Goal of the exercise
A bare number is all that is needed: how many lines below contain the string "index"?
_ _ _ _ _ _ _
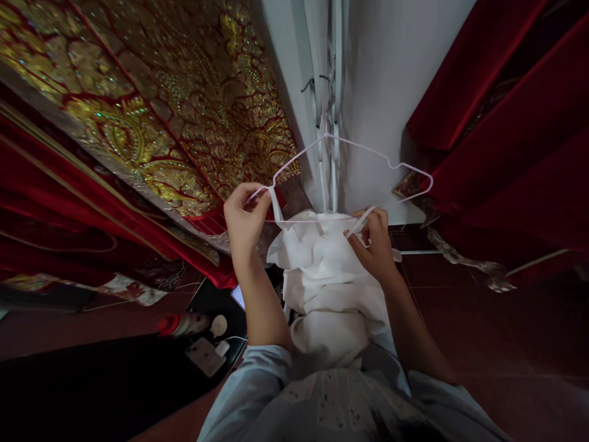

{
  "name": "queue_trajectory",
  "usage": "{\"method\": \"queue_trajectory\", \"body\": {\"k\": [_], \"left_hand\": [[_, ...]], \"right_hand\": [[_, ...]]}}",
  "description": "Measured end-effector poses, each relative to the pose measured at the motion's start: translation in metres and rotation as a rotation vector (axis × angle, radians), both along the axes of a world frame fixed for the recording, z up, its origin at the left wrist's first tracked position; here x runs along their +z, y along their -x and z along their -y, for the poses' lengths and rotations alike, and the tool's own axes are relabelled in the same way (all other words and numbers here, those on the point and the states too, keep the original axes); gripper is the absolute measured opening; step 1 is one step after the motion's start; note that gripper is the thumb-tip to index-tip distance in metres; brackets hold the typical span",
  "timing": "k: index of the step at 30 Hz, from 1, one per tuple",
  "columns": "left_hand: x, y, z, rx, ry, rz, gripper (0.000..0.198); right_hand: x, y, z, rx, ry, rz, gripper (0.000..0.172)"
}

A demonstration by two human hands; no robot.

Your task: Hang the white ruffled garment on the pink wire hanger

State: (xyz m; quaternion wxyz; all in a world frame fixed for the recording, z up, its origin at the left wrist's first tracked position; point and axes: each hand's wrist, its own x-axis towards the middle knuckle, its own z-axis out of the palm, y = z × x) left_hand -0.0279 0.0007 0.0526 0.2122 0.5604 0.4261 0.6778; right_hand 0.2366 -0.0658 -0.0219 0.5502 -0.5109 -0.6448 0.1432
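1. item: white garment (331, 267), bunched, just below the lower bar of the pink hanger (326, 134), in front of the person.
2. hanger: its hook (332, 92) overlaps the metal rods (338, 61); whether they bear its weight cannot be told.
3. left hand (246, 215): thumb and forefinger closed in a pinch at the hanger's left end, gripping the left strap (276, 205), which runs down from there to the garment.
4. right hand (375, 242): thumb and fingers nearly together on the right strap (360, 222), beside the lower bar; whether the strap passes around the bar cannot be told.
5. step in hand, as judged: seating the straps, left side the further along.
6. next move, as judged, calls for opening the right strap's loop and carrying it outward over the hanger's right end.
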Motion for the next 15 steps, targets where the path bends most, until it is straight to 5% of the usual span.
{"method": "queue_trajectory", "body": {"k": [3,7,15], "left_hand": [[-0.023,-0.010,-0.002,0.027,-0.058,0.377,0.027],[-0.046,-0.032,0.009,-0.189,0.105,0.569,0.036],[-0.039,-0.046,0.024,-0.215,0.169,0.616,0.036]], "right_hand": [[0.000,0.000,-0.002,0.031,0.016,0.018,0.029],[0.001,-0.002,-0.002,0.054,0.051,0.018,0.031],[0.009,-0.022,-0.003,0.152,-0.010,-0.051,0.040]]}}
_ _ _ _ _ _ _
Response to this exercise
2